Career NFL statistics
- Games played: 157
- Games started: 150
- Fumble recoveries: 1
- Stats at Pro Football Reference

= Ryan Diem =

American football player (born 1979)

Ryan Edwin Diem (born July 1, 1979) is an American former professional football player who spent his entire 11-year career as an offensive lineman for the Indianapolis Colts of the National Football League (NFL). He played college football for the Northern Illinois Huskies, and was selected by the Colts in the fourth round of the 2001 NFL draft.
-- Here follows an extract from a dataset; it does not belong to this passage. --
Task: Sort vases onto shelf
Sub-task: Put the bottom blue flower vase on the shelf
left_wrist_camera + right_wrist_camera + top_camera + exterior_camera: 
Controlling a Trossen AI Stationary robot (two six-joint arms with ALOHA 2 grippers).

Diem played for the Colts from 2001 to 2011 and was part of the Super Bowl XLI championship team that beat the Chicago Bears.

==Early life and college==
Born in Roselle, Illinois, Diem graduated from Glenbard North High School of nearby Carol Stream in 1997. Diem played defensive lineman in high school football and played on the high school track and field team. An all-state selection in track, Diem set state records in both indoor and outdoor shot put as a senior.
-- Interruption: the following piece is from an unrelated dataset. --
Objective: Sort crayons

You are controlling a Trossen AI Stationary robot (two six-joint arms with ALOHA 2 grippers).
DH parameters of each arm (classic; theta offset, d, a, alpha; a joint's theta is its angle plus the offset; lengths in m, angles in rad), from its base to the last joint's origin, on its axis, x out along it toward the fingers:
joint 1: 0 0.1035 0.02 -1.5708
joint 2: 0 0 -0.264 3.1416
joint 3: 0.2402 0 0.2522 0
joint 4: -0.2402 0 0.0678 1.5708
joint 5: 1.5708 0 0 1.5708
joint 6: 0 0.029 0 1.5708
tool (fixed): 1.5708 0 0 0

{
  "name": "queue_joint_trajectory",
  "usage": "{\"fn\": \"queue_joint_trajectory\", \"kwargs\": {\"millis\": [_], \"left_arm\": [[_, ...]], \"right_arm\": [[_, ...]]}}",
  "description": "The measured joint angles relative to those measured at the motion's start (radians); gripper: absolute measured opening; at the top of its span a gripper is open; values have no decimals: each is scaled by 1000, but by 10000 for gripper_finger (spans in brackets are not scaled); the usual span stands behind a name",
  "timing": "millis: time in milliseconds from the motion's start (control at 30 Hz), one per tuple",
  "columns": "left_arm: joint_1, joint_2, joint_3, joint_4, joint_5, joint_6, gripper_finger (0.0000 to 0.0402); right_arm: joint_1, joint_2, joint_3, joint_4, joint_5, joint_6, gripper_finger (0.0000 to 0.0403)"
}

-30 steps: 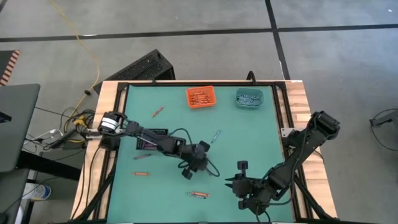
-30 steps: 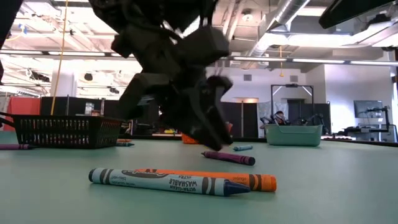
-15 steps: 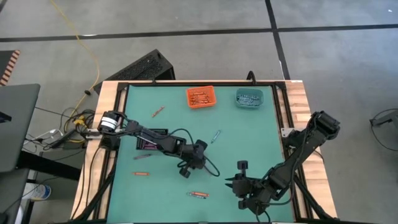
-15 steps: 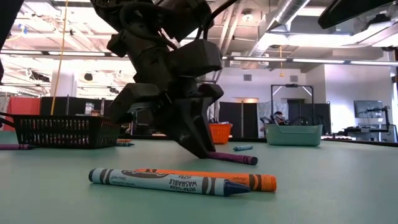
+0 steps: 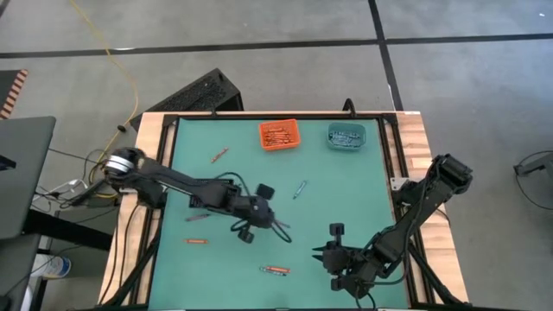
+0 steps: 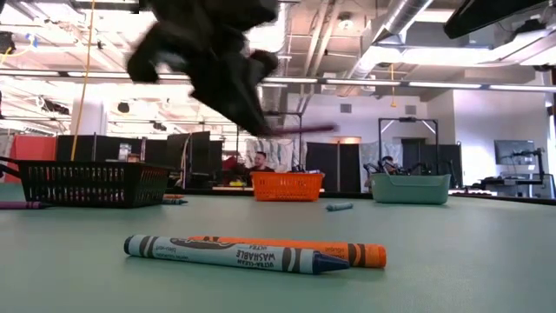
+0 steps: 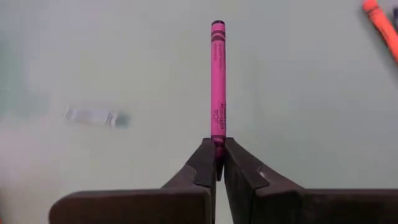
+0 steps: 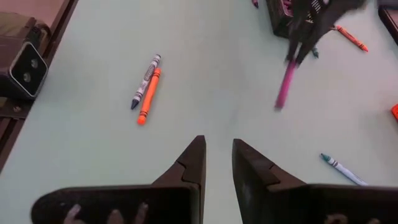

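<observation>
Now, what we see, line by line:

Left gripper (image 7: pixel 216 163): clamped on one end of a pink crayon (image 7: pixel 217 81) — we see it lifted off the green table (image 5: pixel 346 190) near the middle, in the air.
Right gripper (image 8: pixel 216 163): waiting at about 5 o'clock on the table; we see its fingers slightly apart, nothing between them.
Blue and orange crayons (image 5: pixel 276 270): lying side by side, touching, at 6 o'clock.
Other loose crayons: a teal one (image 5: pixel 300 189) just right of centre, an orange-red one (image 5: pixel 219 155) at 10 o'clock, another (image 5: pixel 196 241) at 8 o'clock.
Bins: orange bin (image 5: pixel 278 135) and teal bin (image 5: pixel 346 136) at 12 to 1 o'clock — black basket (image 6: pixel 91 183) at 9 o'clock.
</observation>
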Motion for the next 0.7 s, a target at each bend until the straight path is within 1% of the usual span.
{"fn": "queue_joint_trajectory", "kwargs": {"millis": [100, 200, 333, 433, 500, 567, 700], "left_arm": [[-12, -104, -4, -176, -22, -83, 1], [-31, -190, -4, -367, -67, -212, 2], [-87, -277, -5, -583, -222, -386, 2], [-146, -332, -5, -678, -337, -493, 2], [-184, -362, -12, -657, -384, -535, 1], [-211, -383, -49, -568, -380, -528, 1], [-242, -384, -207, -255, -269, -428, 0]], "right_arm": [[0, 0, 0, 11, 0, 0, 72], [0, 0, 0, 21, 0, 0, 72], [0, 0, 0, 22, 0, 0, 72], [0, 0, 0, 22, 0, 0, 72], [0, 0, 0, 25, 0, -1, 72], [-1, 0, 0, 26, 10, -6, 72], [-5, 0, 0, 30, 41, -8, 72]]}}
At Northern Illinois University, Diem played for the Huskies football team for four seasons from 1997 to 2000 and majored in mechanical engineering. As a freshman in 1997, Diem started seven games as right tackle. In his sophomore season of 1998, Diem returned as right tackle and earned second-team All-MAC honors. Diem earned first-team All-MAC honors in both 1999 and 2000, Honorable Mention Academic All-MAC in 1998, and Academic All-MAC honors in 1999.

==Professional career==

Based on Diem's combine workout results alone, Pro Football Weekly predicted that Diem would be a first-round draft pick but considered him "an average athlete with limitations". Diem was drafted by the Indianapolis Colts in the fourth round of the 2001 NFL draft.
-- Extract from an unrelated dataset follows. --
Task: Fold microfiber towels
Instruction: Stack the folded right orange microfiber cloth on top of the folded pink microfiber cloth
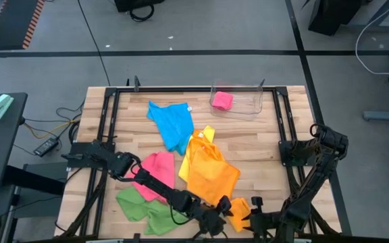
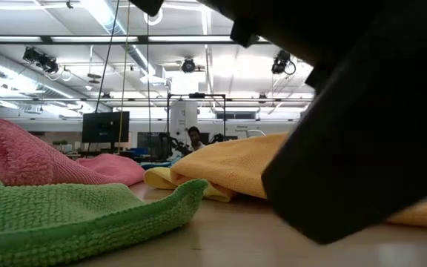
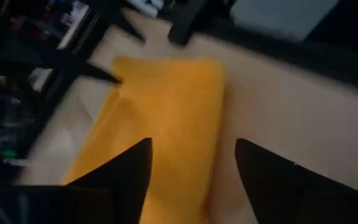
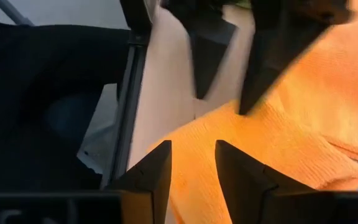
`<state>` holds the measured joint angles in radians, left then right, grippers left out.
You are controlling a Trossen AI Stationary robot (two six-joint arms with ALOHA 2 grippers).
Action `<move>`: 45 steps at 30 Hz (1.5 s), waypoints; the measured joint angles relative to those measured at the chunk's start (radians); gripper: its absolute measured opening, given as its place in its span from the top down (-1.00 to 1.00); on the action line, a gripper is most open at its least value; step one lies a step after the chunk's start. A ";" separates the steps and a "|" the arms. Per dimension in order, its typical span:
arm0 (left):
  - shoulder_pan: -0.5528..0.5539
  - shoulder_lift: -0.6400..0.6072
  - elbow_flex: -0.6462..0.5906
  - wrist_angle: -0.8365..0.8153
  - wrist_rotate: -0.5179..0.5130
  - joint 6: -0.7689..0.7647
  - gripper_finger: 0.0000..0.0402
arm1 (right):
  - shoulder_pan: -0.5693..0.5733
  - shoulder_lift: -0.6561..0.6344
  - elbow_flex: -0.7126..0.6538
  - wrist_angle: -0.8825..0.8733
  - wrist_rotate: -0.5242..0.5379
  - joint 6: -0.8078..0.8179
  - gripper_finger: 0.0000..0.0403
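Observation:
The orange towel [image 1: 211,177] lies spread at the table's middle, and one narrow end [image 1: 239,212] reaches toward the near edge. My left gripper [image 3: 194,155] is open above that end, one finger on each side of the orange strip [image 3: 166,106]. In the high view the left gripper [image 1: 223,212] is just left of the strip. My right gripper [image 4: 192,146] is open by a small gap, facing the left one across the strip's edge [image 4: 216,124]; in the high view the right gripper [image 1: 252,206] is on the strip's right. Nothing shows between its fingers. My left gripper is open over the orange towel's near end, slanting down from the table's left. One fingertip [image 4: 244,107] stands right at the cloth's edge. I cannot tell whether it touches.
A pink towel [image 1: 157,172] and a green towel [image 1: 140,206] lie left of the orange one. A yellow towel [image 1: 204,135] and a blue towel [image 1: 173,123] lie farther back. A clear bin [image 1: 248,108] at the far right holds a folded pink cloth [image 1: 222,100].

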<state>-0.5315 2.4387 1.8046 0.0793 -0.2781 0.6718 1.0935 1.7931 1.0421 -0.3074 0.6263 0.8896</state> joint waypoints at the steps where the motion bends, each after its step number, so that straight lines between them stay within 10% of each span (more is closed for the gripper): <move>1: -0.002 0.000 0.000 -0.004 -0.014 0.035 -0.28 | 0.000 0.000 0.003 -0.003 -0.003 -0.001 0.32; 32: 0.050 0.024 0.004 -0.029 -0.044 0.413 -0.22 | -0.022 0.042 0.107 -0.064 0.031 -0.077 0.29; 45: 0.084 0.027 0.002 -0.044 0.035 0.213 0.33 | -0.002 0.041 0.181 -0.061 0.044 -0.164 0.29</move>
<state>-0.4478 2.4659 1.8070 0.0352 -0.2431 0.8847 1.0916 1.8343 1.2234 -0.3681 0.6702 0.7252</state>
He played his entire career for the team, starting 150 of 158 games at offensive tackle and guard from 2001 to 2011. He was a member of the Colts Super Bowl XLI victory over the Chicago Bears. He retired on March 23, 2012.

Pre-draft measurables
| Height | Weight | Arm length | Hand span | 40-yard dash | 10-yard split | 20-yard split | 20-yard shuttle | Three-cone drill | Vertical jump | Broad jump |
| 6 ft 6+7⁄8 in (2.00 m) | 338 lb (153 kg) | 34 in (0.86 m) | 10 in (0.25 m) | 5.09 s | 1.79 s | 2.96 s | 4.46 s | 7.50 s | 34 in (0.86 m) | 8 ft 6 in (2.59 m) |
All values from NFL Combine

==Personal life==
Diem married Julie Constein, also from Carol Stream, Illinois, in 2003. They have three children and live in Zionsville, Indiana.

Diem is also a co-owner of Modern Muscle, Inc., in Oswego, Illinois. Modern Muscle specialized in performance automotive applications, and restorations.

Diem is a member of the board of directors of ClearObject (formerly CloudOne) – a Fishers, Indiana-based provider of Internet of Things solutions.